Work item:
Say how many lines in the material below hold the word "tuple", and say nothing else.

Data records:
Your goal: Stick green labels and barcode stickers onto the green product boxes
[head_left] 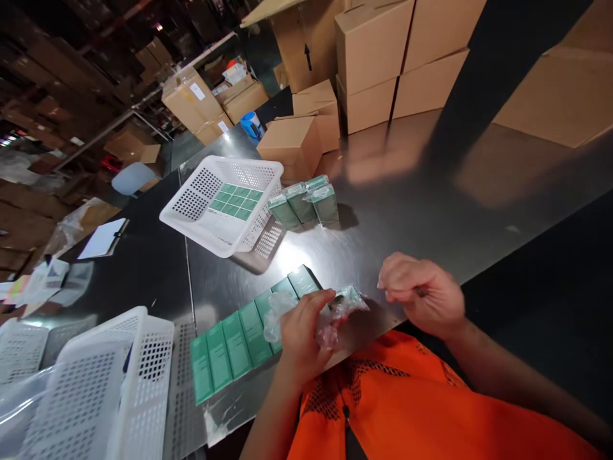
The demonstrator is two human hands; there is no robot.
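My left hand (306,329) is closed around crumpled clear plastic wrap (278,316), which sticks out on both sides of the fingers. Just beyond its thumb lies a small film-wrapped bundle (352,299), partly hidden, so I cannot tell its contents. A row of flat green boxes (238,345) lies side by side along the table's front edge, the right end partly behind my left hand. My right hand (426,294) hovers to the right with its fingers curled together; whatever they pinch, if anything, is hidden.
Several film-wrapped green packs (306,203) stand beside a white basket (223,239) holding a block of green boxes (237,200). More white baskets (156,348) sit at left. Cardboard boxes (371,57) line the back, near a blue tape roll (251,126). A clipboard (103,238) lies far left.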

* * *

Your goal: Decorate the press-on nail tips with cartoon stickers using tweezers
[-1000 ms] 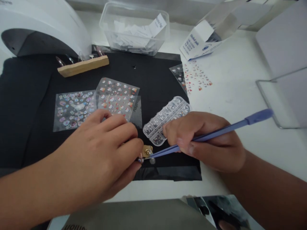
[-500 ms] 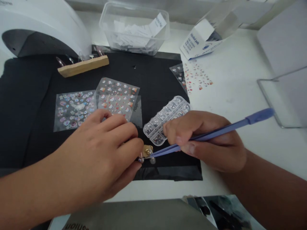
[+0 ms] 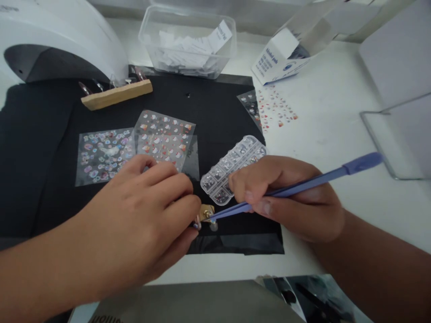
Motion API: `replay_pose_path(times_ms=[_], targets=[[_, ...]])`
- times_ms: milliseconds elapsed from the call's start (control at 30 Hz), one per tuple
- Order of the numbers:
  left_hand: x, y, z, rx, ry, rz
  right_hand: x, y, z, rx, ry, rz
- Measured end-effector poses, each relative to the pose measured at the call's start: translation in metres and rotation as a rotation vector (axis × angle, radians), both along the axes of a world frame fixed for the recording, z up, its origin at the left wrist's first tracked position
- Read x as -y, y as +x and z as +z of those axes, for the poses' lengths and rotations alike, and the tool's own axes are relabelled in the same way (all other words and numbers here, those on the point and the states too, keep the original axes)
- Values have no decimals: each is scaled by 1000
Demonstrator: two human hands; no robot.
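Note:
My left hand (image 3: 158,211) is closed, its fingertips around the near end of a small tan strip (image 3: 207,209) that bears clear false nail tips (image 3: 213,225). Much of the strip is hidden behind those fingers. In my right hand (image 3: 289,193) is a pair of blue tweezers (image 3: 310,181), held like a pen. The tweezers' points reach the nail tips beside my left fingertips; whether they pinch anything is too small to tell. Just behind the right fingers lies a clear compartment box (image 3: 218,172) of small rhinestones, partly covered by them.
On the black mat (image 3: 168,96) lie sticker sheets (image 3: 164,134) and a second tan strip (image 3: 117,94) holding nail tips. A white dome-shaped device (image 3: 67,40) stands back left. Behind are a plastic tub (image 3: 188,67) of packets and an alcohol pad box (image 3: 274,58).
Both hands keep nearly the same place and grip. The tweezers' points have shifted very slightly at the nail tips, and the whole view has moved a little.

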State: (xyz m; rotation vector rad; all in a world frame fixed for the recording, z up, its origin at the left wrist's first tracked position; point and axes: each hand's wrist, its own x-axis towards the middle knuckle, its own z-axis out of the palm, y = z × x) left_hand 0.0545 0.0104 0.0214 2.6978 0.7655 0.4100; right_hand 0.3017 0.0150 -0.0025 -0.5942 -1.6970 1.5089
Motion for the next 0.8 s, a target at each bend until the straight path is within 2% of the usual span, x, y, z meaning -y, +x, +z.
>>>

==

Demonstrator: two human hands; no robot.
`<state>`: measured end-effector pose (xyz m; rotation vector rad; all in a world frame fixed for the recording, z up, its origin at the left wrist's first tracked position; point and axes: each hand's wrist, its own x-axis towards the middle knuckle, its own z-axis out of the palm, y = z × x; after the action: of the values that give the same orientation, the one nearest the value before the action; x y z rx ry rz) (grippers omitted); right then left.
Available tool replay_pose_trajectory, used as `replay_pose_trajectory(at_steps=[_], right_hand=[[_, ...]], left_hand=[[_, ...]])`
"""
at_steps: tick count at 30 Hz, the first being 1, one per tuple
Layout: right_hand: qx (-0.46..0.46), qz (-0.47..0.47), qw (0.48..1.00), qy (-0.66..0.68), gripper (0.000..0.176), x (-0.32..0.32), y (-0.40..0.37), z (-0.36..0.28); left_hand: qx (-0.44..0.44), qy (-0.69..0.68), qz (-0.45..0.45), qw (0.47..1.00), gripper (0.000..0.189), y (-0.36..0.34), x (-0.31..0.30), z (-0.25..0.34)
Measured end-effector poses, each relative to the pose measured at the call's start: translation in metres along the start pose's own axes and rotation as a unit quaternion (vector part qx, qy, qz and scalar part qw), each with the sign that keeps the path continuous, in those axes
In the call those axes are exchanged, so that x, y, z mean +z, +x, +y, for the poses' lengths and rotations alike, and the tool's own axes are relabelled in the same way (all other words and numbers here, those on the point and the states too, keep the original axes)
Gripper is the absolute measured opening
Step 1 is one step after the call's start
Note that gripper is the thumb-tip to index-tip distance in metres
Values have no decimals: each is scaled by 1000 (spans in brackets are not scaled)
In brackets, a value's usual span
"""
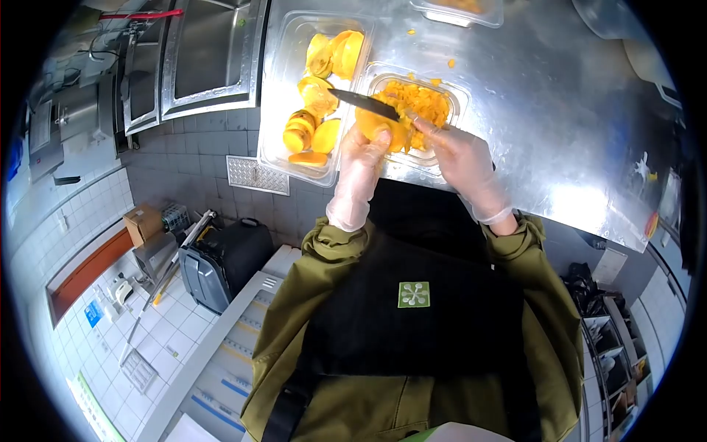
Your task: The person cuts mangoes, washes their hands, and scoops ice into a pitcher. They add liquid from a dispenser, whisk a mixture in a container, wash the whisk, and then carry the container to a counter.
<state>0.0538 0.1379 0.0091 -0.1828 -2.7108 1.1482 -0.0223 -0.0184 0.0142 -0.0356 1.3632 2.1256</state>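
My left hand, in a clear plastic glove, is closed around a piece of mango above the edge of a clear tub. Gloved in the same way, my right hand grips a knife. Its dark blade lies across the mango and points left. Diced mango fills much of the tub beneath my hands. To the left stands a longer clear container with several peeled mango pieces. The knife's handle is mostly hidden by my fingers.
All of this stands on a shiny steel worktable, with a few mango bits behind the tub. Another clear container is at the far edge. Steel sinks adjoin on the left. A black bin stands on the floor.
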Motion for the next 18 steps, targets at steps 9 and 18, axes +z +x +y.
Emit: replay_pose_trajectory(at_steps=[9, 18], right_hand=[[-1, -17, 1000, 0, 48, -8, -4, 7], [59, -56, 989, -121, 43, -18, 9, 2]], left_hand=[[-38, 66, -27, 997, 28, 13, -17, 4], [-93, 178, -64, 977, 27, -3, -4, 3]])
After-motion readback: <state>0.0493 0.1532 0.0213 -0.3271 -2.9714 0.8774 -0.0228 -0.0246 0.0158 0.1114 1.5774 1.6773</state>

Result of this exercise:
2